But life in Tinseltown is never what it seems.
After being cheated on, his only rule to falling in love is simple: Keep Calm and Don’t Do It. Spying on his mysterious new neighbor with binoculars seems innocent enough, but quickly escalates into an erotic game between two very unlikely people.
Twenty-year-old Violet St. Lyons is a world-renowned violinist who's lost her mojo on stage. She hides away in a Hollywood mansion, trying to find her way through her twisted past in order to make her future.
He’s the life of the party with girls chasing him down for his autograph. She’s the introvert with a potty mouth who doesn’t even know who he is.
When they meet, stars collide, sparks fly, and clothes come off. Yet, giving his heart to a girl isn’t Sebastian’s plan; falling for a guy who craves attention isn’t Violet’s.
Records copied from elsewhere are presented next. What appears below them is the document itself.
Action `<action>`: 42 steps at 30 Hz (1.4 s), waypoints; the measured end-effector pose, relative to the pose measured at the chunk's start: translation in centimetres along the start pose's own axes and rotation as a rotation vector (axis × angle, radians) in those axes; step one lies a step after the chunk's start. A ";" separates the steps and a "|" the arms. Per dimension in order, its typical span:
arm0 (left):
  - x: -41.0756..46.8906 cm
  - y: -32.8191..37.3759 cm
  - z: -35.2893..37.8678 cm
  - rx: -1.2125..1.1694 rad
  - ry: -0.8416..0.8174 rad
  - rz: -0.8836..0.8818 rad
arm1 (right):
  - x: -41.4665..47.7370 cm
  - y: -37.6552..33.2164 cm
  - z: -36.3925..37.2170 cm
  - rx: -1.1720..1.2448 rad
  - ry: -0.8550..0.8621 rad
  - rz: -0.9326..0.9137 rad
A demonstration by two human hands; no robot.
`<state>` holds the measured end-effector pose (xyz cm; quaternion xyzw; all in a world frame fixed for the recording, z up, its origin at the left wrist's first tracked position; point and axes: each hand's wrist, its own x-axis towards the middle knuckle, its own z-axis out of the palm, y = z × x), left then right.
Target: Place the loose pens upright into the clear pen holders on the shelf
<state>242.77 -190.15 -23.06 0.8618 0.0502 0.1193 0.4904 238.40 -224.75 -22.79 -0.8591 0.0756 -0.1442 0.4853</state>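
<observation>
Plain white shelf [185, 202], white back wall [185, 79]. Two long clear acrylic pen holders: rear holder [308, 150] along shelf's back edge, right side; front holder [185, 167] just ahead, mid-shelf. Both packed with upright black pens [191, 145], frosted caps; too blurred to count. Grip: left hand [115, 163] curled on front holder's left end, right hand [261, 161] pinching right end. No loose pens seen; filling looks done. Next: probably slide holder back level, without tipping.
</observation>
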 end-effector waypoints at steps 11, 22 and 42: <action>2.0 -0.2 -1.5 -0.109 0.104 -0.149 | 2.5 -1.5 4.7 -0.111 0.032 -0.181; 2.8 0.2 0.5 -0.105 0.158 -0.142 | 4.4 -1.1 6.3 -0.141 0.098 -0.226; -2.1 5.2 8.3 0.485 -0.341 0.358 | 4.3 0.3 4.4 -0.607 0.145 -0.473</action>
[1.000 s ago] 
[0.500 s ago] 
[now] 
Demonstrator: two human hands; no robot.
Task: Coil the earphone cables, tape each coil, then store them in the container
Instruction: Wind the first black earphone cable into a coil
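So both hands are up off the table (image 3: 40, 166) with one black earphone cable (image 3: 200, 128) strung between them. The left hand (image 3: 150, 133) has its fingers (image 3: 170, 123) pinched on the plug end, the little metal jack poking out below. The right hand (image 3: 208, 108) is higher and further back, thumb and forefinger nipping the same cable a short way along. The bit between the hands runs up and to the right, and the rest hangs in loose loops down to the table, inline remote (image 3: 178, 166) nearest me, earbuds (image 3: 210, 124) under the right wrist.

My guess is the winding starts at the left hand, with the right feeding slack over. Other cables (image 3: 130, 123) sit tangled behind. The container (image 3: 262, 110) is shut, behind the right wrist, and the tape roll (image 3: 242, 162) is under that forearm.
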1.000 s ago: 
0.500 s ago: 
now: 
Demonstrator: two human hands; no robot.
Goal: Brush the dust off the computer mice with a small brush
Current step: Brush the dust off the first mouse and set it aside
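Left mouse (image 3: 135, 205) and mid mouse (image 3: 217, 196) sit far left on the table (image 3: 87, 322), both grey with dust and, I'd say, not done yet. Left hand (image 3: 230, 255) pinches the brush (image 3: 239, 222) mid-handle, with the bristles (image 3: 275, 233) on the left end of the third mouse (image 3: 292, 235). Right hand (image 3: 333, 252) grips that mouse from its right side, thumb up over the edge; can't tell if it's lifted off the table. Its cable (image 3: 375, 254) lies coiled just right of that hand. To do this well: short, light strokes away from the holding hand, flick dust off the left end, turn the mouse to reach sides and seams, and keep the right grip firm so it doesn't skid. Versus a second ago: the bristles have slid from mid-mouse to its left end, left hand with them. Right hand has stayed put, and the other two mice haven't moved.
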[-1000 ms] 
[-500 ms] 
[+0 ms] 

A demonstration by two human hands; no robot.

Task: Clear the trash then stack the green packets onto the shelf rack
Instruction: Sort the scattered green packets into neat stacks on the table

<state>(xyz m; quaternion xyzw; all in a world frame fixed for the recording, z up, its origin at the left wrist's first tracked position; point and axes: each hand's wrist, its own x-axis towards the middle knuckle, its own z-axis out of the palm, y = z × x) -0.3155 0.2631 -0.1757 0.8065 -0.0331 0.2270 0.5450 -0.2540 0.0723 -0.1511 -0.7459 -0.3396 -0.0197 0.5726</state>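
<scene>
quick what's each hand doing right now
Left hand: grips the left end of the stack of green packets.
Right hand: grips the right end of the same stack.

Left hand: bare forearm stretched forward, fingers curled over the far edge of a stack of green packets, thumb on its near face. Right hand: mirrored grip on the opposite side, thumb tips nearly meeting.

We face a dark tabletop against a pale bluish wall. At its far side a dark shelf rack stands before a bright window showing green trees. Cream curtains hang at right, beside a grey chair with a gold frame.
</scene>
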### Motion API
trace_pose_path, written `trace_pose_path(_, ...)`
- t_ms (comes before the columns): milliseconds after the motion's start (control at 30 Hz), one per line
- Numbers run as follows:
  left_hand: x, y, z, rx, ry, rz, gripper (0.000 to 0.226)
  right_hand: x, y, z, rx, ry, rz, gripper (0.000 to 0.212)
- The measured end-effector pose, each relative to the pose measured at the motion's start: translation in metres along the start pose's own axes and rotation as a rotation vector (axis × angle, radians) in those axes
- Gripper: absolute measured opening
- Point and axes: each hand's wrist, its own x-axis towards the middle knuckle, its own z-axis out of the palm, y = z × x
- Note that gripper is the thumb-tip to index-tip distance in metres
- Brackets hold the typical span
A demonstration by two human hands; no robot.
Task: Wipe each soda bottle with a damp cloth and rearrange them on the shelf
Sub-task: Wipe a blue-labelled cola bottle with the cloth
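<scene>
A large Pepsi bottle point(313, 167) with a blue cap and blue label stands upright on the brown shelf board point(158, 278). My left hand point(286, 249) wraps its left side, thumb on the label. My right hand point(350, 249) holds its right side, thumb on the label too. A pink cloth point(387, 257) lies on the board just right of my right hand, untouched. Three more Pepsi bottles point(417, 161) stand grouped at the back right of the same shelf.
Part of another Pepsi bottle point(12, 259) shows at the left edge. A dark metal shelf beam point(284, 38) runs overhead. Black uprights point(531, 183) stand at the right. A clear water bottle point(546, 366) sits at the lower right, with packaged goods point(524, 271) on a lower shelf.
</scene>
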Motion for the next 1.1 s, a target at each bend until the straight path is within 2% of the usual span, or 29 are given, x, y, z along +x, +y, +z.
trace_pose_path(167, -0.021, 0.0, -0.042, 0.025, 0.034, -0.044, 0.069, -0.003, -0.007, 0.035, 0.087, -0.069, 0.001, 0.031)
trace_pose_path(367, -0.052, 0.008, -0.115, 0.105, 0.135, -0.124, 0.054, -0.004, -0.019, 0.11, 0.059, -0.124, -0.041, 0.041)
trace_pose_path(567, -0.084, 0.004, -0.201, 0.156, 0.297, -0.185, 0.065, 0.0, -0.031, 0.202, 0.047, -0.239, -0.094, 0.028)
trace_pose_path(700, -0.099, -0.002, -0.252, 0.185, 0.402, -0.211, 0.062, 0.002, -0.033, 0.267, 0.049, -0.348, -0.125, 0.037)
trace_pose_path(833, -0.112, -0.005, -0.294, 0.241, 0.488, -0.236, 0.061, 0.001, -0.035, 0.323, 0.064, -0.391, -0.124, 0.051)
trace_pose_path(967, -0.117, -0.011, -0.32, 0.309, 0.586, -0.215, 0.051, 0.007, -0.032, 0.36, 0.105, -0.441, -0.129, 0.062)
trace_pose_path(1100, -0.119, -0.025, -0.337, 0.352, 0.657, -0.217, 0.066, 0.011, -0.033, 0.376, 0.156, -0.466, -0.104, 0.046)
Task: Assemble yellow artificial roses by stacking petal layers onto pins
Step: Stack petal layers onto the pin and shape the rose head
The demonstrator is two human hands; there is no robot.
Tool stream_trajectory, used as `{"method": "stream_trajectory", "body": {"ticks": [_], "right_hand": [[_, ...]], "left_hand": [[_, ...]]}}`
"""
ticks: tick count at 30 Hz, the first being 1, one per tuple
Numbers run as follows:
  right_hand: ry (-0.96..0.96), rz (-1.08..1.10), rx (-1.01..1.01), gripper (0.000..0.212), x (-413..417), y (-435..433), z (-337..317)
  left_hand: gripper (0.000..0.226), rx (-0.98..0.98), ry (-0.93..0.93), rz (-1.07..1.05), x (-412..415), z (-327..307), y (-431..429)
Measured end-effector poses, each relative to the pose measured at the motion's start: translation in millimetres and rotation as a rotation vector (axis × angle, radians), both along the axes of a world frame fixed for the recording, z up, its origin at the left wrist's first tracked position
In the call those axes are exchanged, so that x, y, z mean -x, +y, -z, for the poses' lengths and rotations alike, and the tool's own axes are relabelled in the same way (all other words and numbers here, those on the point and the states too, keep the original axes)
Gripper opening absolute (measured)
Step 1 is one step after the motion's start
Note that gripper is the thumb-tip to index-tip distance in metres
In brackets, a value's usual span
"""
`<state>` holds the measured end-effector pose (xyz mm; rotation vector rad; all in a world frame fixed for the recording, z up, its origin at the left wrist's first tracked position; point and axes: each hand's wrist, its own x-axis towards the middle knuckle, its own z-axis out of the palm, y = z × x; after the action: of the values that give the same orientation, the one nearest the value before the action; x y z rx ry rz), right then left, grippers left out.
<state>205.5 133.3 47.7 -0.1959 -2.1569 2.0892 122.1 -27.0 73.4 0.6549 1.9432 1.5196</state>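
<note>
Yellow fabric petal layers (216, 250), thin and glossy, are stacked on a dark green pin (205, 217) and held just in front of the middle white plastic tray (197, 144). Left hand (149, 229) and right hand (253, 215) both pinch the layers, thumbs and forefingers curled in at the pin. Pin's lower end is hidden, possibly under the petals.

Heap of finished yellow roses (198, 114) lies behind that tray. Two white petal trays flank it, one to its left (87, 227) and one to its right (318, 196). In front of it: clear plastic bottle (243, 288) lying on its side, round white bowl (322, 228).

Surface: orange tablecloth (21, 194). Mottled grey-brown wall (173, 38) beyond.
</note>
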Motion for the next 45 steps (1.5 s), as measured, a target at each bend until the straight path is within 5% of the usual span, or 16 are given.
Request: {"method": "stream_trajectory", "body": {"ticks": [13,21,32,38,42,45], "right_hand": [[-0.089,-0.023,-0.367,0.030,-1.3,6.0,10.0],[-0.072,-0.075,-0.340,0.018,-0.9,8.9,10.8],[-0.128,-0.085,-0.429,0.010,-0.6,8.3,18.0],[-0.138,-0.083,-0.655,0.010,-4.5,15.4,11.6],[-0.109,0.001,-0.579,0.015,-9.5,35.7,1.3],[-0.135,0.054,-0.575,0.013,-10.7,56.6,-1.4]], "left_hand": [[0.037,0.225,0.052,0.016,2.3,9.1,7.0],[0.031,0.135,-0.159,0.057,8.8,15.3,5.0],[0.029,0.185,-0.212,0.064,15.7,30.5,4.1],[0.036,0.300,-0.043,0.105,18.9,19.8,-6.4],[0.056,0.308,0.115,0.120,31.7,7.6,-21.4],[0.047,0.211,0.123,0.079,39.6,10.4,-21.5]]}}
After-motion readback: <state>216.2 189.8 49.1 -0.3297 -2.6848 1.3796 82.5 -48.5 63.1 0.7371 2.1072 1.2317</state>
Welcome to Briarcrest Academy—Hollywood style—where sometimes the best things in life are VERY TWISTED THINGS.
Prologue
Violet
“Fairy dust is not real. This I know.” —from the journal of Violet St. Lyons
Boom!
I,
Violet St. Lyons, who once believed herself the luckiest girl in the world, was
born on the same day that the Violette–Sells comet was discovered. My parents,
two avid stargazers, said it was a sign of how special I was and promptly named
me Violet. They claimed my life had been blessed with fairy dust.
At the
very least, comet residue.
I’d
foolishly believed it for eighteen years, until the moment of my death.
Which
was now.
Boom! Another explosion
rocked the plane and metal ripped away as a section of the aircraft to my right
vanished. Luggage flew through the air. People disappeared. The mom with the
baby who’d sat in the aisle across from us—gone. The redheaded flight attendant
who’d been collecting trash—gone. Disembodied screams echoed from the
surrounding passengers as my own scream took up most of the space in my head.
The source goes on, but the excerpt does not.